Recruitment & Eligibility

• Status: NOT_YET_RECRUITING
• Sex: Female
• Target Recruitment: 120

Inclusion Criteria

• Women currently using office-based pessary management of at least stage 2 POP will be recruited:
• English-speaking natal females 18 years or older
• Stage II-IV POP desiring continued pessary management.
• Primary indication for pessary management is treatment of POP

Exclusion Criteria

• Primary indication for pessary is for management of stress urinary incontinence
• Vesicovaginal fistula or rectovaginal fistula
• Vaginal, rectal or bladder malignancy
• Genitourinary infection requiring treatment*
• Ongoing treatment for vaginal infections (e.g., chronic bacterial vaginosis)*
• Inflammatory bowel disease (Crohn's or ulcerative colitis)
• Pelvic or anorectal chronic pain
• Pelvic floor surgery within the past 6 months or planning to undergo pelvic floor surgery
• Congenital malformation of the bladder, rectum or vagina
• The following special populations will be excluded:

Adults unable to consent Individuals who are not yet adults (infants, children, teenagers) Pregnant women (or planning pregnancy in the next 6 months) (women of childbearing age will be verbally queried and offered pregnancy testing if uncertain) Prisoners

*Patients with acute vaginal infections will be eligible for enrollment 2 weeks after completing treatment and have resolution of symptoms

Study & Design

• Study Type: INTERVENTIONAL
• Study Design: PARALLEL

Primary Outcome Measures

Name	Time	Method
Visual Analogue Score (VAS): satisfaction of prolapse management.	Baseline, 3 months, 6 months	Patient reported Visual Analogue Score for (0-100mm) for satisfaction of prolapse management.

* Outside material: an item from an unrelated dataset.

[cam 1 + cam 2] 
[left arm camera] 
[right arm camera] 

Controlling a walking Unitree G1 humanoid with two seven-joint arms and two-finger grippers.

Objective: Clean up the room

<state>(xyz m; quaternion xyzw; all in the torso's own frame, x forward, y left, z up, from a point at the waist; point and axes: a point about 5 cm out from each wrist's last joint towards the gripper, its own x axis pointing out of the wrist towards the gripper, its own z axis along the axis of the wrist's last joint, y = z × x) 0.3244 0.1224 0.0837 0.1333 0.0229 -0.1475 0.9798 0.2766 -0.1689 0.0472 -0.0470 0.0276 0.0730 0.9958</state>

Secondary Outcome Measures

Name	Time	Method
modified Patient Experience with Treatment and Self-Management (mPETS) Questionnaire	Baseline, 6 months	modified Patient Experience with Treatment and Self-Management Questionnaire. This is a 40-item questionnaire that is validated for patient experience with treatment and self-management of diseases as a measure of treatment burden. The questionnaire has been slightly modified to address how prolapse and pessary care impacts treatment burden.
Patient Experience with Pessary Treatment and Self-Management (PEPS) Questionnaire	Baseline, 6 months	Patient Experience with Pessary Treatment and Self-Management Questionnaire. This is a non-validated 11-item questionnaire that is focused on prolapse and pessary management.
Pelvic Floor Impact Questionnaire - 7 (PFIQ-7)	This is a validated 7-item questionnaire that assesses treatment on pelvic floor impact. It has been used in many studies on prolapse, including preliminary studies on the Reia pessary.	Pelvic Floor Impact Questionnaire - 7
Pessary Sexual Questionnaire	Baseline, 6 months	This is a non-validated 8-item questionnaire on sexual activity for subjects and whether the pessary impacts ability to be sexually active.
Patient Global Impression of Improvement (PGI-I)	3 months, 6 months	Patient Global Impression of Improvement: Validated one-item questionnaire (Likert scale, 1-7)
Patient Global Impression of Severity (PGI-S)	Baseline, 3 months, 6 months	Patient Global Impression of Severity: Validated one-item assessment of severity of prolapse condition (Likert scale, 1-4)
Patient Global Symptoms Rating Scale (PGSC)	Baseline, 3 months, 6 months	Patient Global Symptoms Rating Scale (PGSC): Non-validated one-item questionnaire of treatment and adequacy of control of symptoms (Likert scale, 1-5)
Number of subjects with at least one adverse event	0-6 months	Adverse events will be collected, including discharge, bleeding, pain during the course of the study in both the intervention group and the continued office-based care group.
Log of pessary self-care events	0-6 months	Patients who decide to learn self-management of their pessary will record the number of times they remove and reinsert the pessary.